The disorder-related mode (D peak) is a phonon mode at 1300 cm^{−1} and involves the resonantly enhanced scattering of an electron via phonon emission by a defect that breaks the basic symmetry of the graphene plane. This mode corresponds to the conversion of a sp^{2}-hybridized carbon to a sp^{3}-hybridized on the surface. Intensity of D peak measures covalent bond made with the nanotube surface. This feature does not increase as a result of surfactant or hydronium ion adsorption on the nanotube surface.

===Selective reaction and Raman features===
Selective functionalization increases the intensity of the D peak due to formation of aryl-nanotube bond and decreases the tangential mode due loss of electronic resonance. These two effects are generally summed together as increase in their peaks ratio (D/G). RBM peaks of metallic nanotubes decay and the peaks corresponding to those of semiconducting nanotubes remain almost unchanged.

== Reaction mechanism ==
Diazonium reagent and SWNT reaction has a two step mechanism. First, the diazonium reagent adsorbs noncovalently to an empty site on the nanotube surface, forming a charge-transfer complex. This is a fast, selective noncovalent adsorption and diazonium group in this complex partially dopes the nanotube, diminishing the tangential mode in the Raman spectrum. Desorption of A from nanotube is negligible (k_{−1} ~ 0). In second step complex B then decomposes to form a covalent bond with the nanotube surface. This is a slower step that need not be selective and is represented by the restoration of the G peak and increase in the D band.
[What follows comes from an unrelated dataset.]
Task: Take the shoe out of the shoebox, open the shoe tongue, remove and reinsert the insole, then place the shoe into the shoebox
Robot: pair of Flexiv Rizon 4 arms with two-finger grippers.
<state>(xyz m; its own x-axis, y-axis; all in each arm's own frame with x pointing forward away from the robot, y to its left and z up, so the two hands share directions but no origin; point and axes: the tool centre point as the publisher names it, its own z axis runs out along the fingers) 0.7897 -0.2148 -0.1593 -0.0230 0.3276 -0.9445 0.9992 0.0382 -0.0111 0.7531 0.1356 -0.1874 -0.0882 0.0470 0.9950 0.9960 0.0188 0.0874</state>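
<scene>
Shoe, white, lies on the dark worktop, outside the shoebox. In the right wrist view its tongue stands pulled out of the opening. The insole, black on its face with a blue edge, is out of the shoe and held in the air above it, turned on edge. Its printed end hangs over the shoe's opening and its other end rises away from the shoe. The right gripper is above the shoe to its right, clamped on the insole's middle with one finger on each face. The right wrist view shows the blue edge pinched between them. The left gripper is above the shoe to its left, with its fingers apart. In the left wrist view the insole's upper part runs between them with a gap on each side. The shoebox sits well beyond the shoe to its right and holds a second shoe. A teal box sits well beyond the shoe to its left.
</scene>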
==Reversibility of diazonium chemistry==
Nanotubes reacted with the diazonium reagent can be converted back into pristine nanotubes when thermally treated at 300 °C in an atmosphere of inert gas. This cleaves the aryl hydroxyl moieties from the nanotube sidewall and restores the spectroscopic feature (Raman and absorption spectra) of pristine nanotube.

==Chemical separation of metallic and semiconducting SWNTs ==
Metallic and semiconducting carbon nanotubes generally coexist in as-grown materials. To get only semiconducting or only metallic nanotubes selective functionalization of metallic SWNTs via 4-hydroxybenzene diazonium can be used. Separation can be done in solution by deprotonation of the p-hydroxybenzene group on the reacted nanotubes (metallic) in alkaline solution followed by electrophoretic separation of these charged species from the neutral species (semiconducting nanotubes). This followed by annealing would give separated pristine semiconducting and metallic SWNT.